Comments about Rule 3700 Bilge Pump:
The problem with any submersible pump, is that at some point, guaranteed, your float switch will stick and your bilge will fill with water to a point above the wiring connectors. No matter how well you seal these from water, the wires will get wet and start to corrode. If you periodically re-terminate these, and you will have to when they fail, the wire must be cut shorter making it even more likely the wire will get wet again. So you are left with the dilemma of how short to cut the wire. Short enough to re-terminate the wire, or even shorter to find less corroded wire. I tend to try to keep the wire as long as possible.
I typically use UltimaSwitch automatically control the on/off. Even these fail. In fact, they fail too often. I thought this type of switch would last for a long time. These UltimaSwitches fail almost as often as a mechanical float switch.

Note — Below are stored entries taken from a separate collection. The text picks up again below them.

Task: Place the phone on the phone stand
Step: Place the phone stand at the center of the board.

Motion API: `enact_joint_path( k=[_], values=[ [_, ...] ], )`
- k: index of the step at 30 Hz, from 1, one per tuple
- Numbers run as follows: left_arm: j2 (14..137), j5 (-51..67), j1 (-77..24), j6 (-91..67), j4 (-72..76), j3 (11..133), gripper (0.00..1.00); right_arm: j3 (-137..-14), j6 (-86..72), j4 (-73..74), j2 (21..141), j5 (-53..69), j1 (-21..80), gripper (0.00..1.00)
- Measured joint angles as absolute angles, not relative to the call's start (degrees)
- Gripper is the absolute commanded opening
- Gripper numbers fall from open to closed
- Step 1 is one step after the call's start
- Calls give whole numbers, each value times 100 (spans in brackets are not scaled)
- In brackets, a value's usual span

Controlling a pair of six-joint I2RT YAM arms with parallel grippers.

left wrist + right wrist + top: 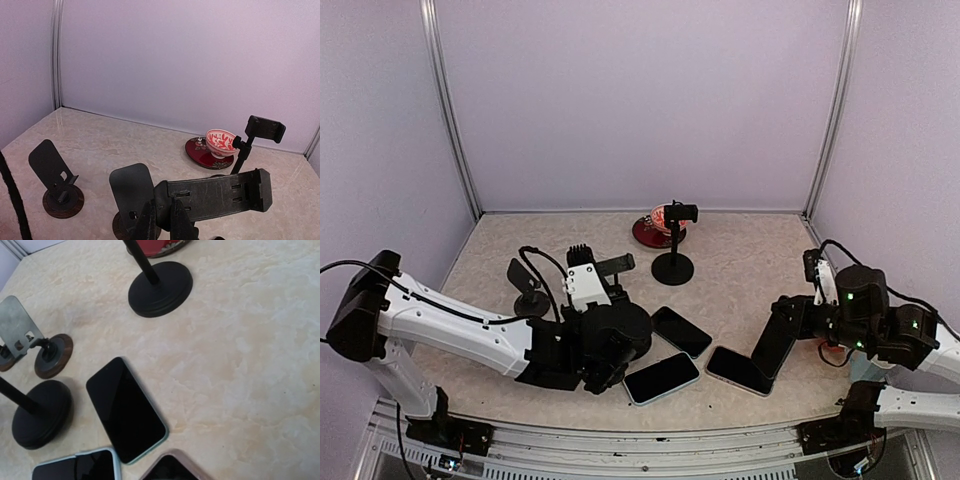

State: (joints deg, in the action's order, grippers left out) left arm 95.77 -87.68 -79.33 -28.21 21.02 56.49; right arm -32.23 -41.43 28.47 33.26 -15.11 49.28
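Observation:
Three phones lie flat on the table: a dark one in a green case point(681, 331) point(125, 410), one in a light blue case point(661, 378) point(75, 467) and one in a pink case point(740, 370) point(172, 471). My left gripper point(162, 212) point(603, 268) is shut on the end of a black clamp cradle point(215, 195) point(619, 262), the head of a pole phone stand whose round base point(42, 412) sits beside the phones. My right gripper point(766, 366) points down at the right end of the pink-cased phone. Its fingers are out of the right wrist view; they look shut.
A second pole stand point(672, 266) point(160, 287) with its clamp point(266, 129) stands further back. Two plate-type stands point(55, 185) point(131, 192) sit to the left. A red-and-white bowl point(221, 141) on a red saucer point(644, 232) is by the back wall.

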Motion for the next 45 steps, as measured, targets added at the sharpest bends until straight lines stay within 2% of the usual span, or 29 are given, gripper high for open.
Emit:
enact_joint_path(
  k=[5,10,15,18,21,24,30,45],
  values=[
    [10025,-8678,-7953,-5824,-1114,6711,0,-3166,-4167,2888,3240,-1500,4925,0],
    [11124,-8938,-8114,-9500,-5133,8226,6,-3148,-4174,2882,3234,-1492,4925,0],
    [11452,-9002,-8313,-11091,-6742,8438,27,-3070,-4193,2886,3240,-1446,4925,0],
    [11452,-9000,-8368,-11518,-7140,8374,34,-3068,-4200,2884,3238,-1433,4925,0],
    [11452,-9004,-8364,-11725,-7393,8294,57,-3068,-4211,2884,3238,-1433,4925,0],
    [11450,-8986,-8364,-11841,-7526,8219,75,-3068,-4213,2884,3232,-1431,4925,0],
    [11426,-8962,-8366,-11885,-7625,8156,98,-3068,-4235,2884,3229,-1422,4925,0],
    [11268,-8956,-8460,-11885,-7662,7968,99,-3068,-4235,2882,3262,-1417,4925,0]
  ],
)
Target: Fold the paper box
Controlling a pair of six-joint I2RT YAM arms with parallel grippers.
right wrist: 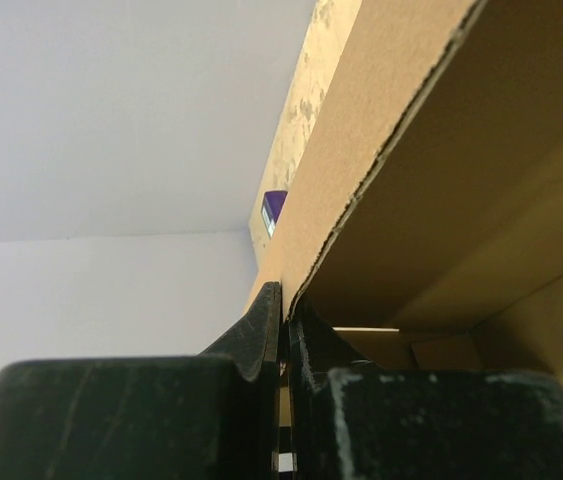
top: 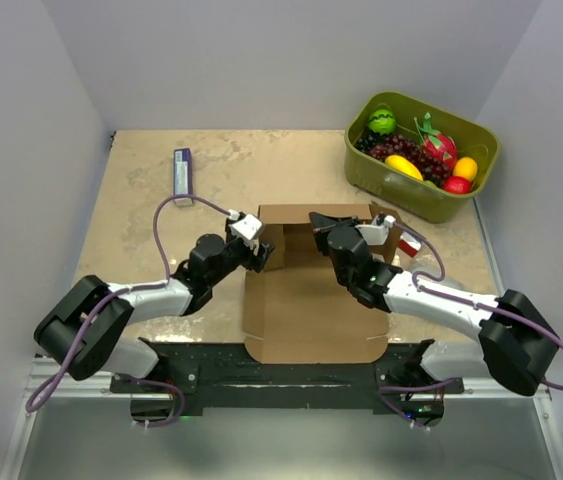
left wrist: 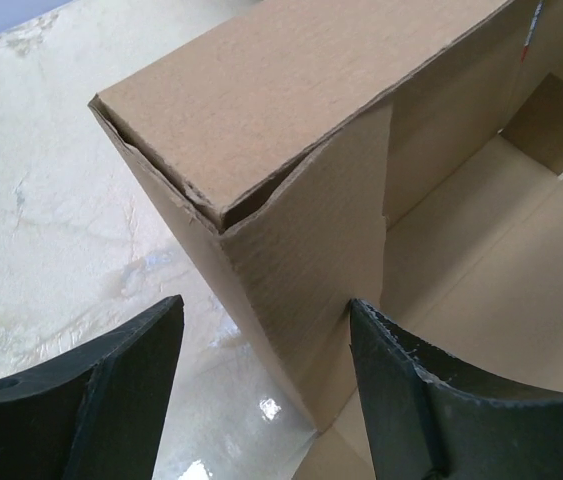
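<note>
Eyes on the paper box [top: 306, 300], a plain brown die-cut cardboard sheet, half-formed. Its base lies flat at table centre btw the two arms, w/ the back wall and left side wall standing.

We reckon it's light: stiff across the panels, keen to bend at the creases, and likely to slide or spring back w/o a counter-hold. Thin edges will crush. Best hold, we judge, is a pinch on a panel edge near a crease, not mid-panel.

The right gripper [top: 321, 222] does just that, its fingers [right wrist: 261, 330] squeezed together on the raised back wall's top edge, as best we can see. The left gripper [left wrist: 263, 330] is spread wide, straddling the left side wall by the rear corner; we can't tell if it touches.

Further out there's an olive-green plastic bin [top: 431, 205] of fruit far right and a small purple-and-white packet [top: 183, 175] far left, on the mottled beige table [top: 131, 220].
</note>
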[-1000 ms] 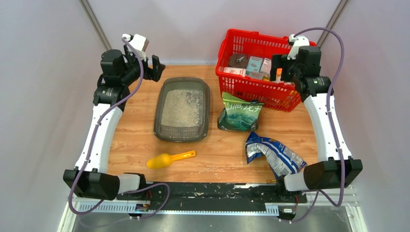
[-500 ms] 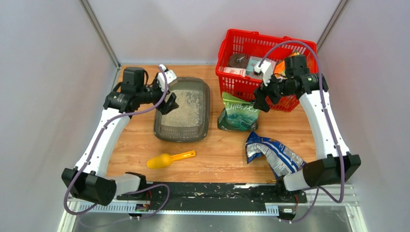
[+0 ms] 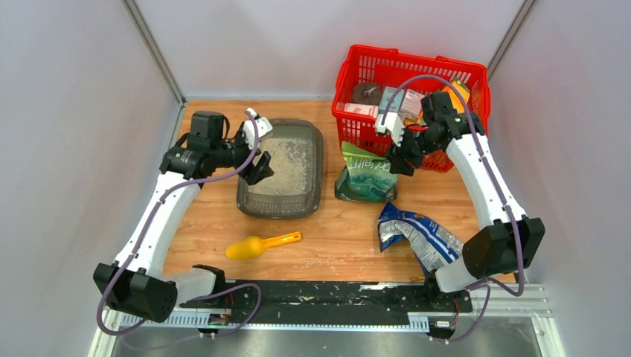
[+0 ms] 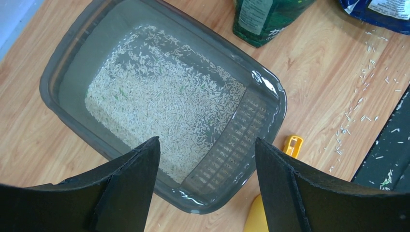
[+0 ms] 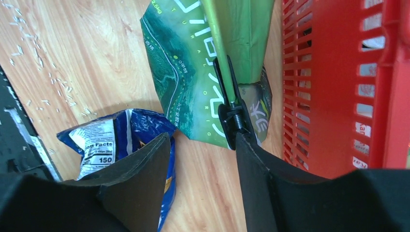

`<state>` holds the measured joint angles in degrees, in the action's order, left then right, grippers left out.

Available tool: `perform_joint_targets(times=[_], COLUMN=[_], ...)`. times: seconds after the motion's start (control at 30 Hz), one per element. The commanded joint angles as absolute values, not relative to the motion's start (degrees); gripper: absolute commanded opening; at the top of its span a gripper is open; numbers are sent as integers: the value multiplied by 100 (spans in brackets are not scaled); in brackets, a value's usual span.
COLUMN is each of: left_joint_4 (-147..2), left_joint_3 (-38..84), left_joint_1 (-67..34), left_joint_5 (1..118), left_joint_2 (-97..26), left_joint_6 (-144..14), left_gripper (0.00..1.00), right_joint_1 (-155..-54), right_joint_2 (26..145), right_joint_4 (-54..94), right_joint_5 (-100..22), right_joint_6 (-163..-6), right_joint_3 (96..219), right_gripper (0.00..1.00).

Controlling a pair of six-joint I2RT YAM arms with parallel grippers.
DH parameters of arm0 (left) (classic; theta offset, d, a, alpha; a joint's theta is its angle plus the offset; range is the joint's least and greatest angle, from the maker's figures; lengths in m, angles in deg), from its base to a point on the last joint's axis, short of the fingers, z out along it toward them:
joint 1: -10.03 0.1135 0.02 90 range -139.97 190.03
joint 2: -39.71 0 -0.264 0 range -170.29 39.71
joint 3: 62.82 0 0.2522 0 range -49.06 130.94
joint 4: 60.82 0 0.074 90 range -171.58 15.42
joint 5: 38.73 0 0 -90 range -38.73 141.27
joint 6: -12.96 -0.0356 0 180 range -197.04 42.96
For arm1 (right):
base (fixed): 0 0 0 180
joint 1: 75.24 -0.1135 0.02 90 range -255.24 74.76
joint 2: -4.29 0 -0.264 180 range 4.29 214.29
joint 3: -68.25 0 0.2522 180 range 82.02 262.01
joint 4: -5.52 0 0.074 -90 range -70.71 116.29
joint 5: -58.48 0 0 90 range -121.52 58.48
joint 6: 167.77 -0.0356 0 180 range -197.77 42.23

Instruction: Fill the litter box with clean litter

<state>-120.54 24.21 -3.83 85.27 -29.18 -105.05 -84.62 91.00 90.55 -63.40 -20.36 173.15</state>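
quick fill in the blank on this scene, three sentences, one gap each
1. The scoop lying near the litter box is coloured ___.
2. A black ___ clamps the folded top of the green bag.
3. The left hand, above the clean litter, is ___.
Missing words: yellow; clip; open.

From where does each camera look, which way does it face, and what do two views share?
Top external: high behind the arm bases, facing down on the table; both arms show.
Left wrist: above the litter box, facing down; open left pincer shows.
Right wrist: above the green bag, facing down; open right pincer shows.
Shared: top and left wrist both show the clean litter.
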Motion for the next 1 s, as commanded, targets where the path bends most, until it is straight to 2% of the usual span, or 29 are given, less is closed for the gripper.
perform_joint_targets(times=[0.0, 0.1, 0.3, 0.43, 0.53, 0.97], left_joint_4=[-11827, -11809, -11765, -11730, -11694, -11651], left_joint_3=[2328, 2319, 2319, 2301, 2292, 2354], left_joint_1=[-412, -412, -420, -447, -473, -605], left_joint_5=[8537, 8520, 8485, 8485, 8484, 8528], left_joint_2=[-2735, -2735, -2735, -2762, -2797, -2964], left_joint_6=[-10324, -10280, -10245, -10218, -10183, -10165], left_gripper=[79, 79, 79, 79, 79, 79], right_joint_1=[-8648, -8745, -8842, -8868, -8868, -8842], right_joint_2=[8761, 8752, 8805, 8734, 8664, 8199], right_joint_4=[8302, 7994, 7844, 7721, 7633, 8212], right_joint_5=[-6089, -5991, -5903, -5790, -5763, -5877], right_joint_6=[-1555, -1554, -1554, -1511, -1449, -1589], right_joint_3=[16974, 16771, 16780, 16692, 16596, 17307], right_gripper=[54, 49, 33, 11, 0, 0])
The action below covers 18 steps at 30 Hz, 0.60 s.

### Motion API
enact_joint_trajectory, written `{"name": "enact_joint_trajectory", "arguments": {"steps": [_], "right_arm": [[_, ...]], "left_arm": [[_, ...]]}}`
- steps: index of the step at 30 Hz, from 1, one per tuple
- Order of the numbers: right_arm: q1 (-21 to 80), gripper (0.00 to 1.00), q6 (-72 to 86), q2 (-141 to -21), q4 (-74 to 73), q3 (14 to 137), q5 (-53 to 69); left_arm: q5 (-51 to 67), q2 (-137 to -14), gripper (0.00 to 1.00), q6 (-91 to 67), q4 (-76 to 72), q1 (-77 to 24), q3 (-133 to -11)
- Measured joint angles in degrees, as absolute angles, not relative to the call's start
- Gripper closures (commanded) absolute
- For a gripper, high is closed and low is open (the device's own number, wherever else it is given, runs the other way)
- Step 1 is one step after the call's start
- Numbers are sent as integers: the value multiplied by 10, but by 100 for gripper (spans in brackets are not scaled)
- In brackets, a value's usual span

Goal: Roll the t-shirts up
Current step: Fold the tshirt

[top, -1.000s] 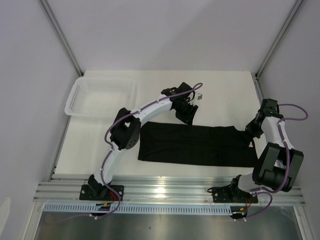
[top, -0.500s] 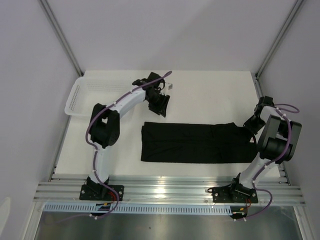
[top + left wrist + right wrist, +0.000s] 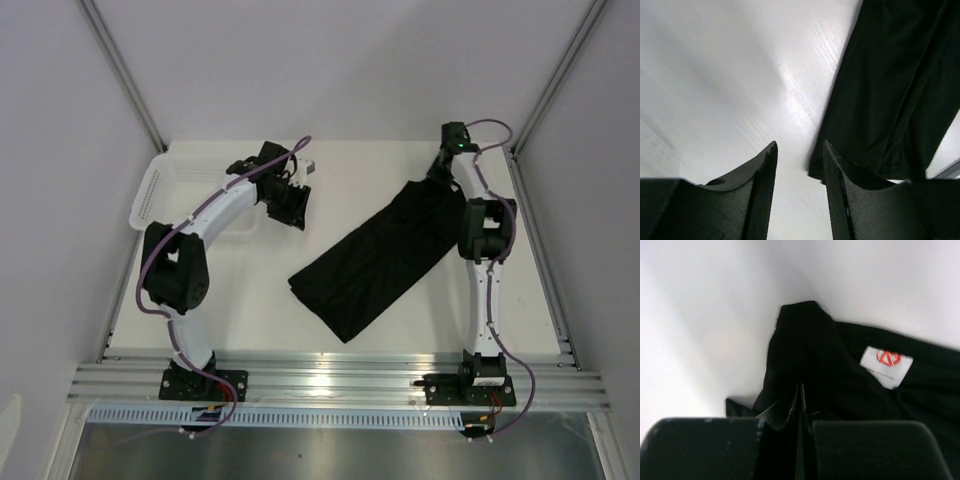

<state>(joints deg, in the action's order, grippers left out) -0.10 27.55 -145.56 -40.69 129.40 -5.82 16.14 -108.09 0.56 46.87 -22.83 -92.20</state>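
The folded black t-shirt (image 3: pixel 385 260) lies as a long strip running diagonally from the table's front middle to the back right. My right gripper (image 3: pixel 436 176) is at the strip's far end, shut on the cloth beside the neck. In the right wrist view the jaws (image 3: pixel 801 385) pinch a black fold, and the pale label (image 3: pixel 886 366) with a red mark sits just to the right. My left gripper (image 3: pixel 295 208) hangs open over bare table left of the shirt. In its wrist view the t-shirt (image 3: pixel 895 90) lies beyond the right finger, with nothing between the fingers (image 3: pixel 799 145).
The white mesh basket (image 3: pixel 150 195) stands at the back left, partly covered by the left arm. Metal frame posts rise at the back corners. An aluminium rail (image 3: pixel 330 380) runs along the near edge.
My right gripper has closed on the shirt's neck end and swung it from the right edge to the back right, turning the strip diagonal. The left arm has drawn back leftward toward the basket.
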Motion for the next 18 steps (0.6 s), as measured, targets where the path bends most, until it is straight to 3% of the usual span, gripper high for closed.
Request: {"name": "enact_joint_trajectory", "arguments": {"steps": [4,11,18], "right_arm": [[59,90,287,-1532,-415,1426,-38],[91,81,302,-1513,-377,1388,-2],[63,74,269,-1473,-367,1394,-52]], "left_arm": [[151,-1056,54,15,461,-215,-893],[151,-1046,54,19,452,-202,-886],[155,-1046,54,18,451,-202,-886]]}}
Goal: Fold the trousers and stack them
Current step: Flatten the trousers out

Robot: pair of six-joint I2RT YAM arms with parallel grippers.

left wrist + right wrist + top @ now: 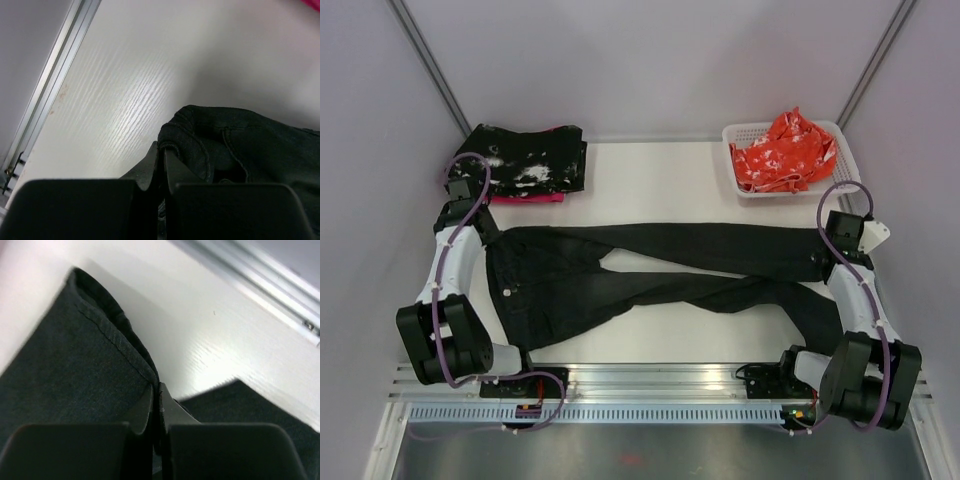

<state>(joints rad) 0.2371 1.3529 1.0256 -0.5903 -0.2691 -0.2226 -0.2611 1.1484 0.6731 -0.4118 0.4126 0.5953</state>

I am presently using two RULE 3700, one on top of the other controlled with UltimaSwitches. If I had it to do over again, I'd use a non submersible pump so the wires never get wet. This is a more costly option, but well worth the extra expense if you want to keep your boat afloat.
If Rule sold a replacement wiring pig-tail and that wire was much longer, this would be an acceptable product.
The bottom line is these pumps are better than nothing, but do not trust them, and get a bilge alarm and make sure everyone near your boat has your phone number so you can bail it out when this pump craps out.
One final point. The bottom mount of this pump--the red portion is frail and weak. They sell replacements because they fail so frequently.
You decide. Do you want to spend a lot of money on this joke of a bilge pump, or put your money into a higher quality non submersible pump like a Jabsco.